Innerhalb von drei Wochen kommt es im Juni 1990 in der DDR zu einer spektakulären Verhaftungswelle. Die ostdeutsche Kriminalpolizei nimmt zehn ehemalige RAF-Mitglieder fest, die sich jahrelang im sozialistischen Exil versteckten. Eine der Gesuchten ist Susanne Albrecht. Die Familie der jungen Frau ist befreundet mit Jürgen Ponto, dem Vorstand der Dresdner Bank. 1977 ermorden die RAF-Mitglieder Christian Klar und Brigitte Mohnhaupt den Bankier. Albrecht selbst hatte die Mörder in dessen Haus in Oberursel geführt. Nach dem Attentat sucht das BKA fieberhaft nach ihr. Was damals keiner ahnt: Die deutsche Terroristin ist – drei Jahre später und über Umwege – nur wenige Hundert Kilometer weiter in der DDR untergetaucht. Und: Sie ist kein Einzelfall.
Deutscher Herbst Im "Deutschen Herbst" 1977 erreicht die linksradikale Terrorwelle ihren Höhepunkt. Die RAF-Terroristen entführen den Arbeitgeber-Präsidenten Hanns-Martin Schleyer am 5. September in Köln, um die Freilassung von 11 inhaftierten RAF-Mitgliedern zu erzwingen. Die Bundesregierung geht nicht auf die Forderung der Terroristen ein.
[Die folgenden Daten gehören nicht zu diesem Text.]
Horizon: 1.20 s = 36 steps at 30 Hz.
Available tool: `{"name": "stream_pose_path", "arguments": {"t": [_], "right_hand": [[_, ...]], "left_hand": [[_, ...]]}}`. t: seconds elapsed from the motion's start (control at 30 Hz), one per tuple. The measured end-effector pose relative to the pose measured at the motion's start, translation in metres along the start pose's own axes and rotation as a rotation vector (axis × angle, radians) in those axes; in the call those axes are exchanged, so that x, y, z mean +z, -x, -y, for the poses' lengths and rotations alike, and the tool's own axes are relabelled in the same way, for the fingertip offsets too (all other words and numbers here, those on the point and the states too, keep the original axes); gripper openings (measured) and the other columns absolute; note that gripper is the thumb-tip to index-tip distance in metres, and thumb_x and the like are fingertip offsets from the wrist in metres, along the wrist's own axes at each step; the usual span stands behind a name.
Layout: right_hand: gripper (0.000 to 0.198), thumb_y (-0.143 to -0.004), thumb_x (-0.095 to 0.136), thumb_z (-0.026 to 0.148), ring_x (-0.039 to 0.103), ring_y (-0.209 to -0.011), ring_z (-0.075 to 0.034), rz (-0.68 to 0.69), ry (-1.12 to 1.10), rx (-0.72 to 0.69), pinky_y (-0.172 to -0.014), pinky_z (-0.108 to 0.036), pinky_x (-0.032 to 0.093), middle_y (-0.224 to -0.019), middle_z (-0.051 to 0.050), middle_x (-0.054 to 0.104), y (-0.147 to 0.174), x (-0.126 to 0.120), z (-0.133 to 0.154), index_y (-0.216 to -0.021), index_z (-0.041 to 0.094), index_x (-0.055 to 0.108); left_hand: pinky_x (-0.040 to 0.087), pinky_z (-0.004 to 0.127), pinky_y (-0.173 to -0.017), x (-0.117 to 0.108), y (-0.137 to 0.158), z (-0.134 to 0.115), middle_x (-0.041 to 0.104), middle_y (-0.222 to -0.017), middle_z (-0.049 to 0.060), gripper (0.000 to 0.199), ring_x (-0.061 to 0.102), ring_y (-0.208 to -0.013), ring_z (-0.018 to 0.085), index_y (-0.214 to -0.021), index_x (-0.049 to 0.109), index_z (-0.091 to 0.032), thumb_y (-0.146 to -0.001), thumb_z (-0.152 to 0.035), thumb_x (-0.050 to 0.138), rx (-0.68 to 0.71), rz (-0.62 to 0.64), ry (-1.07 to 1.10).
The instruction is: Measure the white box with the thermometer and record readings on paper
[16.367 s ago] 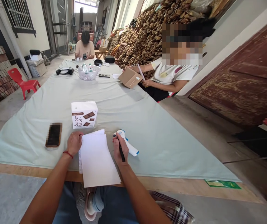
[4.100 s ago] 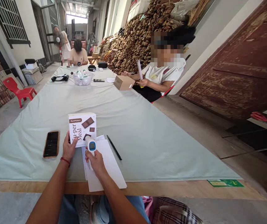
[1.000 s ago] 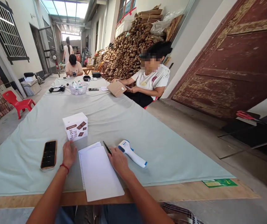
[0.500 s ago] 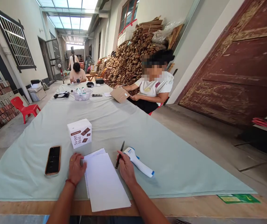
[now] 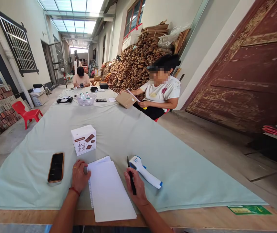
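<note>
Gripping a pen (image 5: 132, 183), the right hand (image 5: 138, 188) sits at lower centre beside the paper (image 5: 112, 191), leaving it uncovered. The left hand (image 5: 79, 176), fingers curled, rests at the paper's left edge, seemingly steadying it; whether it pinches, I cannot tell.

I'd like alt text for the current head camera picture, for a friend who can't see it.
The right hand holds a black pen beside white paper on a cloth-covered table, the left hand at the paper's upper left corner. A handheld thermometer, a white box and a phone lie nearby; farther along, another person sits by a cardboard box.
</note>
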State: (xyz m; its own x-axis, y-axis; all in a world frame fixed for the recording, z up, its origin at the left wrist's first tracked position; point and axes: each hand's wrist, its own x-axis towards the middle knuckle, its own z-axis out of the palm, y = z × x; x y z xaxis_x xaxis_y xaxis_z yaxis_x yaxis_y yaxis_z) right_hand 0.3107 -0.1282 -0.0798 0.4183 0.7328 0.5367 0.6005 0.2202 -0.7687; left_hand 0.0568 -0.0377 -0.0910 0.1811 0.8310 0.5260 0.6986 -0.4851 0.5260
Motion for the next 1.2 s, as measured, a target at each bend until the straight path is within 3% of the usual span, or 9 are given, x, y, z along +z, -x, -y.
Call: {"name": "stream_pose_path", "arguments": {"t": [0.17, 0.33, 0.43, 0.53, 0.7, 0.77, 0.83, 1.03, 1.2], "right_hand": [[0.044, -0.094, 0.040, 0.047, 0.065, -0.080, -0.021, 0.079, -0.028, 0.024, -0.077, -0.035, 0.053, -0.090, -0.008, 0.066, 0.010, -0.012, 0.001, -0.121, 0.015, 0.056], [0.051, -0.095, 0.037, 0.049, 0.065, -0.092, -0.023, 0.066, -0.036, 0.032, -0.083, -0.039, 0.054, -0.099, -0.011, 0.066, 0.022, -0.026, -0.004, -0.131, 0.016, 0.052], [0.052, -0.094, 0.037, 0.050, 0.064, -0.100, -0.025, 0.054, -0.046, 0.057, -0.087, -0.042, 0.053, -0.109, -0.014, 0.066, 0.028, -0.033, -0.002, -0.133, 0.018, 0.052], [0.046, -0.089, 0.046, 0.050, 0.064, -0.100, -0.027, 0.028, -0.103, 0.178, -0.087, -0.044, 0.053, -0.109, -0.012, 0.068, 0.026, -0.032, 0.010, -0.120, 0.019, 0.060], [0.023, -0.073, 0.062, 0.041, 0.063, -0.075, -0.022, -0.046, -0.319, 0.373, -0.072, -0.037, 0.052, -0.079, -0.004, 0.067, 0.003, -0.008, 0.044, -0.082, 0.020, 0.063], [0.018, -0.070, 0.063, 0.038, 0.055, -0.059, -0.016, 0.016, -0.458, 0.366, -0.059, -0.031, 0.048, -0.062, 0.002, 0.058, -0.006, 0.007, 0.059, -0.074, 0.021, 0.061], [0.019, -0.074, 0.060, 0.040, 0.051, -0.054, -0.014, 0.107, -0.570, 0.370, -0.057, -0.029, 0.046, -0.053, 0.004, 0.052, -0.012, 0.024, 0.072, -0.075, 0.021, 0.062], [0.038, -0.072, 0.062, 0.055, 0.061, -0.061, -0.019, 0.289, -0.661, 0.540, -0.065, -0.035, 0.051, -0.065, -0.004, 0.066, -0.013, 0.070, 0.087, -0.079, 0.018, 0.067], [0.023, -0.060, 0.069, 0.039, 0.058, -0.059, -0.017, 0.279, -0.599, 0.505, -0.061, -0.032, 0.049, -0.063, 0.000, 0.063, -0.013, 0.094, 0.082, -0.071, 0.020, 0.063]], "left_hand": [[0.042, 0.056, -0.103, 0.000, -0.001, 0.001, 0.063, -0.106, 0.008, 0.021, 0.052, -0.120, 0.033, -0.090, 0.063, -0.022, -0.069, -0.017, 0.066, 0.014, -0.009, 0.010], [0.042, 0.055, -0.103, 0.000, -0.002, -0.002, 0.063, -0.107, 0.009, 0.021, 0.052, -0.120, 0.032, -0.089, 0.063, -0.021, -0.069, -0.017, 0.066, 0.006, -0.002, 0.017], [0.042, 0.054, -0.103, 0.000, -0.002, -0.003, 0.063, -0.107, 0.009, 0.021, 0.053, -0.119, 0.032, -0.090, 0.064, -0.021, -0.069, -0.017, 0.066, -0.004, -0.004, 0.030], [0.043, 0.054, -0.103, -0.001, -0.002, -0.004, 0.063, -0.106, 0.008, 0.021, 0.054, -0.116, 0.031, -0.089, 0.064, -0.022, -0.069, -0.017, 0.065, -0.005, -0.005, 0.049], [0.038, 0.057, -0.108, -0.003, -0.002, 0.000, 0.061, -0.111, 0.009, 0.034, 0.046, -0.126, 0.033, -0.095, 0.066, -0.022, -0.063, -0.011, 0.062, 0.021, 0.087, 0.100], [0.037, 0.058, -0.109, -0.004, -0.001, 0.003, 0.059, -0.115, 0.010, 0.036, 0.042, -0.131, 0.034, -0.097, 0.066, -0.022, -0.063, -0.012, 0.063, 0.035, 0.140, 0.129], [0.036, 0.058, -0.109, -0.006, 0.000, 0.005, 0.058, -0.117, 0.010, 0.034, 0.040, -0.133, 0.034, -0.098, 0.066, -0.022, -0.065, -0.014, 0.063, 0.041, 0.174, 0.142], [0.032, 0.060, -0.111, -0.006, 0.003, 0.003, 0.057, -0.121, 0.012, 0.039, 0.038, -0.134, 0.036, -0.110, 0.066, -0.021, -0.071, -0.022, 0.066, 0.069, 0.193, 0.096], [0.030, 0.063, -0.112, -0.002, 0.005, 0.001, 0.053, -0.130, 0.014, 0.048, 0.034, -0.137, 0.039, -0.116, 0.066, -0.022, -0.068, -0.022, 0.069, 0.098, 0.198, 0.030]]}}
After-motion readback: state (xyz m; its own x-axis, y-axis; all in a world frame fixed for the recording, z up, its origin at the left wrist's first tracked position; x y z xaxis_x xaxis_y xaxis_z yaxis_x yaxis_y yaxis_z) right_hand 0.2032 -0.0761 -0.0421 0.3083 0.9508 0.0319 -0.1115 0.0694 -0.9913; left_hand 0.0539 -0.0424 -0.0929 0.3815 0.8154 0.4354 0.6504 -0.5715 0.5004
Im Oktober 1977 wird die Leiche von Hanns-Martin Schleyer entdeckt.
In den Reihen der RAF: Kontaktperson zur Stasi
Zwei Jahre nach dem "Deutschen Herbst" (1977) wollen acht RAF-Mitglieder aussteigen. Ihnen fehlt der Rückhalt und die nötige Motivation. Zwar halten sie den bewaffneten Kampf politisch weiter für richtig, doch selbst wollen sie dafür den Kopf nicht mehr hinhalten. Eine Kontaktperson der RAF zur Stasi ist damals Inge Viett. Sie ist nach dem missglückten Mordanschlag auf NATO-General Alexander Haig aus der Bundesrepublik geflohen. Nun soll sie bei der DDR-Staatssicherheit Unterstützung für die Ausreise der Aussteiger in ein Entwicklungsland aushandeln. Im Frühjahr 1978 führt sie mit einem Mitarbeiter der Stasi, der für die Terrorabwehr zuständig ist, das erste Vorgespräch.
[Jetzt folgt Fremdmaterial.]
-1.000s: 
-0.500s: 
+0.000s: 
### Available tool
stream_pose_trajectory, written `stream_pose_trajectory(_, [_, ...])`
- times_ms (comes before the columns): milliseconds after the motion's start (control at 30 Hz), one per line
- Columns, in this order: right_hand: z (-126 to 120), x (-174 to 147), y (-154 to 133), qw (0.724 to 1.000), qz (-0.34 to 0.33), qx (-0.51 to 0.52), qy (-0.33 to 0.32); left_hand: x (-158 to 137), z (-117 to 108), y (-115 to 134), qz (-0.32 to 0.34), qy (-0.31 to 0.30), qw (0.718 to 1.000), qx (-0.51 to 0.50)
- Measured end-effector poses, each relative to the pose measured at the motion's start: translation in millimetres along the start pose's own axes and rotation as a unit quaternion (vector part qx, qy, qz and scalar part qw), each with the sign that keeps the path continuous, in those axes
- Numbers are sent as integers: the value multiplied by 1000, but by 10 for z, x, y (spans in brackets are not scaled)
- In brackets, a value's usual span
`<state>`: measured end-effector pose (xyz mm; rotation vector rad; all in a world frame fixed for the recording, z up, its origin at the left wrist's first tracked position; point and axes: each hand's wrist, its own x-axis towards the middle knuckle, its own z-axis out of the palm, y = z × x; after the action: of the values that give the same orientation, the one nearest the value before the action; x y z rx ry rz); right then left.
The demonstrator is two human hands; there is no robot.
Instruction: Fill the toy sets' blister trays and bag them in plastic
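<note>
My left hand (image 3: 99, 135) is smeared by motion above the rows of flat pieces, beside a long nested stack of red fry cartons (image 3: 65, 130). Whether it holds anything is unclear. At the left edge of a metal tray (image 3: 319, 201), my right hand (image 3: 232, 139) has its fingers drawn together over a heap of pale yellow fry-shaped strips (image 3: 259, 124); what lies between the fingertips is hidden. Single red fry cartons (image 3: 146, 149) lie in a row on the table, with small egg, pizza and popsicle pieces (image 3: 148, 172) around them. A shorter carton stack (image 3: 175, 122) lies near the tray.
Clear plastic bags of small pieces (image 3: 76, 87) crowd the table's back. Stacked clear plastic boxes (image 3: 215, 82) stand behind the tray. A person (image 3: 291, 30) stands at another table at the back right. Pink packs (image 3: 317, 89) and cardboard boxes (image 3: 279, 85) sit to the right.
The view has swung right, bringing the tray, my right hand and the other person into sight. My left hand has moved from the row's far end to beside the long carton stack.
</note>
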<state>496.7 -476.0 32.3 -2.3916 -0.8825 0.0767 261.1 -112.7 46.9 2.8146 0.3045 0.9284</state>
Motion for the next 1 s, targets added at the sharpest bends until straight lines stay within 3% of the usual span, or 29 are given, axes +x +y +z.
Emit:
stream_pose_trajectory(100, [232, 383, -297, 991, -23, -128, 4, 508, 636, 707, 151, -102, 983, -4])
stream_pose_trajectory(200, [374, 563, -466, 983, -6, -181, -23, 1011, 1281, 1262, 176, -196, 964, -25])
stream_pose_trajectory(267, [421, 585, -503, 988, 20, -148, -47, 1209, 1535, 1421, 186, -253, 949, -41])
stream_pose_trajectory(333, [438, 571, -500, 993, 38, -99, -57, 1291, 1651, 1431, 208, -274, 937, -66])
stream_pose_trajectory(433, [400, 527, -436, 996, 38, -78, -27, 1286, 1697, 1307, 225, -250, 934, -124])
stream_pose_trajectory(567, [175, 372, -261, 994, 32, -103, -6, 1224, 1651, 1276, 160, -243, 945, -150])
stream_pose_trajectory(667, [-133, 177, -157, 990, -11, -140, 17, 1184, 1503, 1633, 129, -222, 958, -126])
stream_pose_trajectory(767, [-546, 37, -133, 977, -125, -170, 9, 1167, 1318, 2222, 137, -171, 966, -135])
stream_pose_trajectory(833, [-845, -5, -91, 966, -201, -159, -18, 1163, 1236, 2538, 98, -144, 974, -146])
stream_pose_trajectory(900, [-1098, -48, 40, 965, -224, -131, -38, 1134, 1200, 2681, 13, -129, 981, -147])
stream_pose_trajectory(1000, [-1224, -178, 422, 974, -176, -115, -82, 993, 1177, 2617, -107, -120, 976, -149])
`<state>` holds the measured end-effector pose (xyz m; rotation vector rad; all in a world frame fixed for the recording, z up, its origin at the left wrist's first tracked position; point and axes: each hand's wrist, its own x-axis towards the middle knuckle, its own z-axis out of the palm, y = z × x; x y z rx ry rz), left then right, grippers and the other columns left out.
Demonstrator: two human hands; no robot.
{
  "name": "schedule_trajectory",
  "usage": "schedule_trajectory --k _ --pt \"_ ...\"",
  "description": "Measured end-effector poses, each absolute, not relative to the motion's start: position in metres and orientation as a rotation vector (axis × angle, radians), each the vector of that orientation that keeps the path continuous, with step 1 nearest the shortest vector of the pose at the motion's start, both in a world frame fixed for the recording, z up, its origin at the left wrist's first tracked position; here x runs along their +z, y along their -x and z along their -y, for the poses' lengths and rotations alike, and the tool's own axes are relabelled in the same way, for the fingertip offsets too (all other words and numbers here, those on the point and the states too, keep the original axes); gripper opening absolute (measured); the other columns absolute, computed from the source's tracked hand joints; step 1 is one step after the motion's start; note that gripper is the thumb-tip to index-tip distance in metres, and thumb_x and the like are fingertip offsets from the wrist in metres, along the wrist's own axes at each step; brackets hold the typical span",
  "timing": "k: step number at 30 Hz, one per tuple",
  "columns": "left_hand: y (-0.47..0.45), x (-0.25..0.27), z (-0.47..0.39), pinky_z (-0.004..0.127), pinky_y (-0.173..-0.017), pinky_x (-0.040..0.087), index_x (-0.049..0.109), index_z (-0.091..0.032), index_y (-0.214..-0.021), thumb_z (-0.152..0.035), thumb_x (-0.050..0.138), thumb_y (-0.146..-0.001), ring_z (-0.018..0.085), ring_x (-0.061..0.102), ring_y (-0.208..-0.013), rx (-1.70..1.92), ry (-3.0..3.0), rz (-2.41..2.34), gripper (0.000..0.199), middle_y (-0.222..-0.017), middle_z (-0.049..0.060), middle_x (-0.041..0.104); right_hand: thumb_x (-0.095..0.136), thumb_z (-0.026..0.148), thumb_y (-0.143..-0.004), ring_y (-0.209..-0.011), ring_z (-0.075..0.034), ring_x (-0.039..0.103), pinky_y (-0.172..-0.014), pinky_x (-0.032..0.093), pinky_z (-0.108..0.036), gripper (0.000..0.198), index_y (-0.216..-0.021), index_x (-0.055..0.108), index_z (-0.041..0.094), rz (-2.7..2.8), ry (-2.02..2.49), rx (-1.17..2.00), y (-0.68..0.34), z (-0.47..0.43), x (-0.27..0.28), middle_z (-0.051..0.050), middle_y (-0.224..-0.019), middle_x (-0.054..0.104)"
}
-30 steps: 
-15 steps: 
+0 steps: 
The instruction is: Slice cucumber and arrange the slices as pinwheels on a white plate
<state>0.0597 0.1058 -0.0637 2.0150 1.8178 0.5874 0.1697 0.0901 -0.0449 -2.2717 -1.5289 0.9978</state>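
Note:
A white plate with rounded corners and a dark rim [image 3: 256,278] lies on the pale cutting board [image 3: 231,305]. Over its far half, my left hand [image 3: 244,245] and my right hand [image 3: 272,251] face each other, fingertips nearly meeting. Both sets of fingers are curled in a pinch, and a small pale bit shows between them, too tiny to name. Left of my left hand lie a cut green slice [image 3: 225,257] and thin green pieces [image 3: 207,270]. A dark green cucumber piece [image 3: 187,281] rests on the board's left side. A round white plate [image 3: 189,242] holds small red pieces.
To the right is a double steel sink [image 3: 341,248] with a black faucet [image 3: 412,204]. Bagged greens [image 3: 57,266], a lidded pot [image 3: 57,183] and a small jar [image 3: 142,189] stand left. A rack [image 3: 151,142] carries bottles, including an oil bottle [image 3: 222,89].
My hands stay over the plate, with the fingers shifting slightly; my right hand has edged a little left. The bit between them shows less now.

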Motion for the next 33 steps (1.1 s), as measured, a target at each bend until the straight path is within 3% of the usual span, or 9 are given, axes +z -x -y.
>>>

Natürlich war es für die Gruppe wichtig, für diese Aussteiger ein sicheres Aufnahmeland zu finden. Denn jeder der acht Aussteiger konnte mit seinen intimen Detailkenntnissen darüber, wo die RAF Wohnungen unterhält, welche Fahrzeuge sie benutzt, mit welchen Pässen die Terroristen reisen, die Gruppe insgesamt auffliegen lassen.
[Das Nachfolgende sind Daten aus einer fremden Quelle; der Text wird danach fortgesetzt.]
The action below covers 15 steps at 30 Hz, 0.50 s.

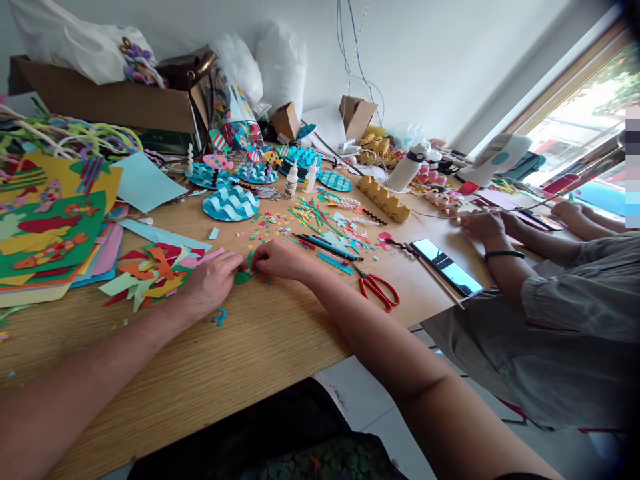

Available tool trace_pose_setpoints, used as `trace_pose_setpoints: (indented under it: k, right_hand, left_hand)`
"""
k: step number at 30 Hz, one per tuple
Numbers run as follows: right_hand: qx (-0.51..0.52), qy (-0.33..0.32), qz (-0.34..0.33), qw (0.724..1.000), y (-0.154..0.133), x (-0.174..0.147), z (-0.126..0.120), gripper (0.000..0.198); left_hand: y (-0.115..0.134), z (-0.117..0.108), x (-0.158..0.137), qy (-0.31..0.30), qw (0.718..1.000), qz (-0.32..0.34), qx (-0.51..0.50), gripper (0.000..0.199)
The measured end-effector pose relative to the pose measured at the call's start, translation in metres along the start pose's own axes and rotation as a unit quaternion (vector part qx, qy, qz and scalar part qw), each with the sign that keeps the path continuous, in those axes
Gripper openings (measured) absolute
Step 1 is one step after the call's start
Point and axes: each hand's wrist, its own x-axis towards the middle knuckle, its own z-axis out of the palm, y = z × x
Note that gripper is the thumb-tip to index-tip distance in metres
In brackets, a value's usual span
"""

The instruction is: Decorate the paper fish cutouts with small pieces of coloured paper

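Observation:
A small green paper cutout (pixel 243 276) lies low over the wooden table (pixel 200 380), between my two hands. My left hand (pixel 213 277) has its fingers pressed together at the cutout's left edge. On the other side, my right hand (pixel 277 259) pinches the cutout's right edge with bent fingers. The fingertips hide part of the cutout. Beside my left hand is a heap of coloured paper scraps (pixel 155 273). A blue paper scrap (pixel 220 317) lies just below. Pencils (pixel 327 247) and red-handled scissors (pixel 380 291) lie to the right of my right hand.
Behind are blue wavy paper discs (pixel 231 203), glue bottles (pixel 291 180) and a yellow egg-carton strip (pixel 384 199). Green sheets with paper fish (pixel 55 233) lie at left. A phone (pixel 447 267) lies near a co-worker's hands (pixel 485 228) at right.

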Motion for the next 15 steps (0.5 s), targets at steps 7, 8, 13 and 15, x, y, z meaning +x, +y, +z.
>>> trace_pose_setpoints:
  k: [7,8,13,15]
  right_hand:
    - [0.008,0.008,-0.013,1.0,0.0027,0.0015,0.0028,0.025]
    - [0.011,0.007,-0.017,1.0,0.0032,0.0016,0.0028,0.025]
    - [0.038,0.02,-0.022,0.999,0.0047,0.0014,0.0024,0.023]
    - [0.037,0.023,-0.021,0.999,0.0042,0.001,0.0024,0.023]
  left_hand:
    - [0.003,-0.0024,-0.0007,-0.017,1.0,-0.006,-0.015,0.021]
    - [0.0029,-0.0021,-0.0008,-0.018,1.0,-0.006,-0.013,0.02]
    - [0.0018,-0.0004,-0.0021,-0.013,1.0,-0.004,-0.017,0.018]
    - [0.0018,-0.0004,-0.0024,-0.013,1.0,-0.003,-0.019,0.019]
Bei einem erneuten Treffen in Ost-Berlin im September 1980 bietet die Stasi der Terroristengruppe Unterschlupf in der DDR an. Die RAF-Mitglieder werden von Prag in die DDR geschleust und verstecken sich dort vor der Strafverfolgung. Kurze Zeit später gehen noch zwei weitere Aussteiger auf das Angebot ein. Damit ist diese Ausstiegswelle einzigartig in der RAF-Geschichte.
DDR unterstützt RAF-Aussteiger
Doch wieso nimmt die DDR überhaupt RAF-Mitglieder auf? Dazu erklärt Tobias Wunschik von der Bundesbehörde für Stasi-Unterlagen, dass es einerseits einen gemeinsamen Gegner gab. Andererseits habe die DDR-Führung die Gruppe für höchst gefährlich gehalten und hatte mit der Aufnahme der Terroristen 1980 einen Faustpfand: Solange sie in der DDR waren, konnte man sich sicher sein, dass sich die weiterhin aktiven RAF-Mitglieder im Westen niemals gegen die DDR wenden würden, so Wunschik.
Die erste Station der RAF-Aussteiger ist ein Forsthaus im brandenburgischen Briesen. Im "Objekt 74" werden sie zu unbescholtenen DDR-Bürgern umgeschult und üben sechs Wochen lang sozialistische Tugenden wie frühes Aufstehen oder offizielle Parolen. Selbst sächsischer Dialekt steht auf dem Stundenplan. Neben neuen Identitäten und dem passenden Dialekt vermittelt die Stasi den Ex-Terroristen auch Wohnungen und Arbeitstellen. So wird aus Susanne Albrecht - beteiligt an der Ermordung des Bankiers Jürgen Ponto und dem Raketenanschlag auf die Bundesanwaltschaft in Karlsruhe - Ingrid Jäger, Lehrerin, wohnhaft in Köthen. Aus Werner Lotze wird - nach Banküberfällen, Entführungen und Mord - Manfred Jansen, der in seiner Freizeit Ruderer trainiert. Und Inge Viett wird die Fotografin Eva-Maria Sommer in Dresden.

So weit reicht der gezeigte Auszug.